### WHAT THIS TASK INVOLVES
Please restate each line of the data below exactly. Omit all images.

### EXERCISE DATA
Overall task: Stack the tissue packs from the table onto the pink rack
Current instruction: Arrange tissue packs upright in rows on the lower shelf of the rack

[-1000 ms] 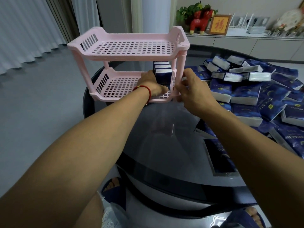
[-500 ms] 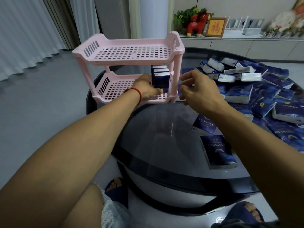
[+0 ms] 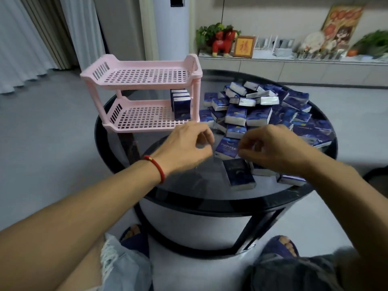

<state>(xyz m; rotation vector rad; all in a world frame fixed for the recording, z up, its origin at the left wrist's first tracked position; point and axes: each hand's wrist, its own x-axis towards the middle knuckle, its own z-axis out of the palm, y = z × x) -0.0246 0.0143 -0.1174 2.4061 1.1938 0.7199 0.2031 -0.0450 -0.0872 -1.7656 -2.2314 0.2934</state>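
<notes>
- Pink plastic two-tier rack [image 3: 144, 74] standing on left rear of round black glass table [image 3: 210, 198]; upper tier bare, perforated.
- Lower tier: row of upright dark-blue tissue packs [image 3: 181, 105] at right end, against right-hand posts.
- Heap of loose tissue packs [image 3: 258, 110] on right half of table, just beside rack, lying flat, tilted and overlapping.
- Single pack [image 3: 239, 174] lying flat near front edge of table, apart from heap's centre, below and between both hands.
- Left hand [image 3: 186, 145] above glass in front of rack, palm down, fingers curled loosely inward, thumb near fingertips; nothing visible in grasp. Red cord bracelet [image 3: 156, 166] on wrist.
- Right hand [image 3: 270, 148] over near edge of heap, fingers curled downward; contact with packs beneath cannot be told, motion blur at fingertips.
- Background: sideboard [image 3: 294, 66] with red horse figurine [image 3: 223, 44] and framed picture [image 3: 244, 46].
</notes>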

### SOLUTION FOR THIS PROBLEM
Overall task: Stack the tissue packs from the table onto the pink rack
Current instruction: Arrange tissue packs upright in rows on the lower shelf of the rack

[-1000 ms] 
[-500 ms] 
[+0 ms] 

<state>(xyz m; rotation vector rad; all in a world frame fixed for the recording, z up, its origin at the left wrist's first tracked position; point and axes: each hand's wrist, its own x-axis towards the middle knuckle, its own z-axis out of the palm, y = z × x) -0.0246 0.0143 -0.1174 2.4061 1.1938 0.7199 0.2031 -0.0450 -0.0872 -1.7656 -2.2314 0.2934</state>
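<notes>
- Pink plastic two-tier rack [image 3: 144, 74] standing on left rear of round black glass table [image 3: 210, 198]; upper tier bare, perforated.
- Lower tier: row of upright dark-blue tissue packs [image 3: 181, 105] at right end, against right-hand posts.
- Heap of loose tissue packs [image 3: 258, 110] on right half of table, just beside rack, lying flat, tilted and overlapping.
- Single pack [image 3: 239, 174] lying flat near front edge of table, apart from heap's centre, below and between both hands.
- Left hand [image 3: 186, 145] above glass in front of rack, palm down, fingers curled loosely inward, thumb near fingertips; nothing visible in grasp. Red cord bracelet [image 3: 156, 166] on wrist.
- Right hand [image 3: 270, 148] over near edge of heap, fingers curled downward; contact with packs beneath cannot be told, motion blur at fingertips.
- Background: sideboard [image 3: 294, 66] with red horse figurine [image 3: 223, 44] and framed picture [image 3: 244, 46].
</notes>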

No more work is needed for this exercise.